*** Opening DATASET EXCERPT ***

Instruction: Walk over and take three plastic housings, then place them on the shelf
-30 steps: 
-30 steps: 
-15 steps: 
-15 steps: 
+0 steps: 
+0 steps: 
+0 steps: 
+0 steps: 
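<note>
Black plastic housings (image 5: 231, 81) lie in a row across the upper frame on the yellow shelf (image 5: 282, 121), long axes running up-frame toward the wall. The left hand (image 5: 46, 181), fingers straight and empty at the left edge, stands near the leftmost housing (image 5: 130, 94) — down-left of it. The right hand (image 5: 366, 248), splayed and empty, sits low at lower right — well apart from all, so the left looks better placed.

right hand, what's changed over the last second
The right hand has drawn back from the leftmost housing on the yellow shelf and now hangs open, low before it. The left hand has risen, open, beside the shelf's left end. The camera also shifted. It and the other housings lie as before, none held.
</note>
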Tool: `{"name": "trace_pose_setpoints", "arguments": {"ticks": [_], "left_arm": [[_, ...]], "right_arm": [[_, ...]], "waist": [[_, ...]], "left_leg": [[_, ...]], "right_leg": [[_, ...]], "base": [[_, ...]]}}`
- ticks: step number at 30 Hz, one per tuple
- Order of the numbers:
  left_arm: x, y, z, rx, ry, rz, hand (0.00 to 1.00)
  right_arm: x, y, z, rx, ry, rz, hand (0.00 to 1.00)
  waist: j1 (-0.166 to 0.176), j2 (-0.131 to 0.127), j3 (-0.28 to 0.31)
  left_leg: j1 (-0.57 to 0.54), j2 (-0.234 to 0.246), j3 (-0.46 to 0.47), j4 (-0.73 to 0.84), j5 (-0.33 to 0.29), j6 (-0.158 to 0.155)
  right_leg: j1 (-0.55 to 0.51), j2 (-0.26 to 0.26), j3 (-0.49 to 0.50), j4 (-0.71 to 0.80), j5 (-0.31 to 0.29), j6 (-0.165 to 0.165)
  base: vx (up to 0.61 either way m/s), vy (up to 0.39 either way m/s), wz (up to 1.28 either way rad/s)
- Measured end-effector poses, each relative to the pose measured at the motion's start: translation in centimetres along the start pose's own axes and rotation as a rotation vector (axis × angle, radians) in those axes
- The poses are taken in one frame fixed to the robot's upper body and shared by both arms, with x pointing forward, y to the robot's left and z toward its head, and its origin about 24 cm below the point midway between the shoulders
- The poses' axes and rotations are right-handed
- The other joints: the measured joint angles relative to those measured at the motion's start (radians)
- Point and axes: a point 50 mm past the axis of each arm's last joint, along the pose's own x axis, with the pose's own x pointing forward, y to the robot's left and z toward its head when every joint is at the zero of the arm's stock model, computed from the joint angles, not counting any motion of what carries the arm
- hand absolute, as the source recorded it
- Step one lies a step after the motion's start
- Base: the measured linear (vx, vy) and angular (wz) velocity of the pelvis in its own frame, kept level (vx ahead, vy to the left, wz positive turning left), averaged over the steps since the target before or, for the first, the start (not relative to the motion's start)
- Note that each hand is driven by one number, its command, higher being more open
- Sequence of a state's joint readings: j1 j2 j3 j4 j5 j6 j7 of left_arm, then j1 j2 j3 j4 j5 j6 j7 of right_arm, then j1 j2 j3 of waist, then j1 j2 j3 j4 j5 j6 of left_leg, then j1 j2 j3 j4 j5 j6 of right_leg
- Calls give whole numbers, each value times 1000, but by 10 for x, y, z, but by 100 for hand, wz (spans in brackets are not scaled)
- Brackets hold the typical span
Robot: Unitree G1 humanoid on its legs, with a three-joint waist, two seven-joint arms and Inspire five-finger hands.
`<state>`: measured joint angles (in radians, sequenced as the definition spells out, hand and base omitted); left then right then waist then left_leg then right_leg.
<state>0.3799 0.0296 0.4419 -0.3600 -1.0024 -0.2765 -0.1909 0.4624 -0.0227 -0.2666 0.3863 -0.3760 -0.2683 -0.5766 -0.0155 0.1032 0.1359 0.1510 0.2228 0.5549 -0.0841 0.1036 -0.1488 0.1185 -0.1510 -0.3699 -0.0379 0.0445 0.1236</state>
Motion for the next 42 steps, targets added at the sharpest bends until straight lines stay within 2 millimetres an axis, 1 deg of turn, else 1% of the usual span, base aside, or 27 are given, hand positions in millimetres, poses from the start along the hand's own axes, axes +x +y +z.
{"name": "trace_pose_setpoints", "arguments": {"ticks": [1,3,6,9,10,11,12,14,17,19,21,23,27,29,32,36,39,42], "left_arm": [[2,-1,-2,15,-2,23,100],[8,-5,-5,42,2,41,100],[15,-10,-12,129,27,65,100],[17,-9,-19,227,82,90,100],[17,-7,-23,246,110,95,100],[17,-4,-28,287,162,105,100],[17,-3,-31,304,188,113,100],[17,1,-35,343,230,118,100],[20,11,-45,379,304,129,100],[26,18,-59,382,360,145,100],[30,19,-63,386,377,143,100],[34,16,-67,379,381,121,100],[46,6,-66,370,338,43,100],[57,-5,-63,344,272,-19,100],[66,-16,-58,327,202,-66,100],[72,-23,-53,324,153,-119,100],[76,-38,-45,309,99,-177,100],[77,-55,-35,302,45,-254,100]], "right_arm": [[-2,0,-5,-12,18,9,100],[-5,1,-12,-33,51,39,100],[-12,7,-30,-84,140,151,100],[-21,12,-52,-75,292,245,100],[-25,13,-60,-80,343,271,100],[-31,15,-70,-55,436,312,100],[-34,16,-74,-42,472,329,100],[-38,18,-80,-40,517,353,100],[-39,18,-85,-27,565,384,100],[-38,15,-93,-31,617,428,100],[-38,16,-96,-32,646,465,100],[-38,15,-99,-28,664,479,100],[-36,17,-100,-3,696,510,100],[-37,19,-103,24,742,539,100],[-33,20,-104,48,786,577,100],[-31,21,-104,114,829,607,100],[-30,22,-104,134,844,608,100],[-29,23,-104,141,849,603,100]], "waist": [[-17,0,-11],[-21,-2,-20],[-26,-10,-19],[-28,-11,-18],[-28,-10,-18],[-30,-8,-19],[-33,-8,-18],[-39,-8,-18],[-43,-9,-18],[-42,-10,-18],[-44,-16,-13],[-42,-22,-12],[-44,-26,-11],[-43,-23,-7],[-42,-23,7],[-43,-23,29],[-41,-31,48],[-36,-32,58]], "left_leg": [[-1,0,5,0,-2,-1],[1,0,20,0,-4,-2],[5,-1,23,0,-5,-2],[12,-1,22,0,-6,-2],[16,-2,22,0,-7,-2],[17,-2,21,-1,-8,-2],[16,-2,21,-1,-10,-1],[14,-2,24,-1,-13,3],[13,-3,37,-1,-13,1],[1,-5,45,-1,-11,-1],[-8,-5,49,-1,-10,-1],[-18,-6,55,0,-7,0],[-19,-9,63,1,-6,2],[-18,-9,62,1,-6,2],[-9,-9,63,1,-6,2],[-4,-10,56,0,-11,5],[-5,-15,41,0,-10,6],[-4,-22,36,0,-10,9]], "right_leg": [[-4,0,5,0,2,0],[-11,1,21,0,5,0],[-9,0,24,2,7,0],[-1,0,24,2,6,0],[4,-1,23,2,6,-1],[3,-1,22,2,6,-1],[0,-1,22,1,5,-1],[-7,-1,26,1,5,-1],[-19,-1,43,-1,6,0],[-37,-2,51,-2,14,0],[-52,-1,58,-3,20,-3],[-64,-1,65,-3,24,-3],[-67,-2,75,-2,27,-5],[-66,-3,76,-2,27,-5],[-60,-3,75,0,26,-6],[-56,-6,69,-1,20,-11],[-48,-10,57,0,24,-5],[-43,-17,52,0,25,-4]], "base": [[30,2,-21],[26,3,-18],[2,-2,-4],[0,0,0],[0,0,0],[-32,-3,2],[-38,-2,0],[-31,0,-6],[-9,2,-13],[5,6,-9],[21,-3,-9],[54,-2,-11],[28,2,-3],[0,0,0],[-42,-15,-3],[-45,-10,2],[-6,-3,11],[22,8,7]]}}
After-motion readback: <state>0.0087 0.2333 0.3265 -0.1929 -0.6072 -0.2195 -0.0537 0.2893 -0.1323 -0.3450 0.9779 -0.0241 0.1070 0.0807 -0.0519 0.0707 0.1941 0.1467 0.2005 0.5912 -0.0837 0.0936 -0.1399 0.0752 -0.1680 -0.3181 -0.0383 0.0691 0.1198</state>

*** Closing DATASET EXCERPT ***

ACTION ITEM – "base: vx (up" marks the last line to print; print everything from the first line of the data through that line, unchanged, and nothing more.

SOLUTION TO THIS PROBLEM –
Instruction: Walk over and take three plastic housings, then place them on the shelf
-30 steps: 
-30 steps: 
-15 steps: 
-15 steps: 
+0 steps: 
+0 steps: 
+0 steps: 
+0 steps: 
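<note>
Black plastic housings (image 5: 231, 81) lie in a row across the upper frame on the yellow shelf (image 5: 282, 121), long axes running up-frame toward the wall. The left hand (image 5: 46, 181), fingers straight and empty at the left edge, stands near the leftmost housing (image 5: 130, 94) — down-left of it. The right hand (image 5: 366, 248), splayed and empty, sits low at lower right — well apart from all, so the left looks better placed.

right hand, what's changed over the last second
The right hand has drawn back from the leftmost housing on the yellow shelf and now hangs open, low before it. The left hand has risen, open, beside the shelf's left end. The camera also shifted. It and the other housings lie as before, none held.
</note>
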Tool: `{"name": "trace_pose_setpoints", "arguments": {"ticks": [_], "left_arm": [[_, ...]], "right_arm": [[_, ...]], "waist": [[_, ...]], "left_leg": [[_, ...]], "right_leg": [[_, ...]], "base": [[_, ...]]}}`
- ticks: step number at 30 Hz, one per tuple
- Order of the numbers:
  left_arm: x, y, z, rx, ry, rz, hand (0.00 to 1.00)
  right_arm: x, y, z, rx, ry, rz, hand (0.00 to 1.00)
  waist: j1 (-0.166 to 0.176), j2 (-0.131 to 0.127), j3 (-0.28 to 0.31)
  left_leg: j1 (-0.57 to 0.54), j2 (-0.234 to 0.246), j3 (-0.46 to 0.47), j4 (-0.73 to 0.84), j5 (-0.33 to 0.29), j6 (-0.158 to 0.155)
  right_leg: j1 (-0.55 to 0.51), j2 (-0.26 to 0.26), j3 (-0.49 to 0.50), j4 (-0.71 to 0.80), j5 (-0.31 to 0.29), j6 (-0.165 to 0.165)
  base: vx (up to 0.61 either way m/s), vy (up to 0.39 either way m/s), wz (up to 1.28 either way rad/s)

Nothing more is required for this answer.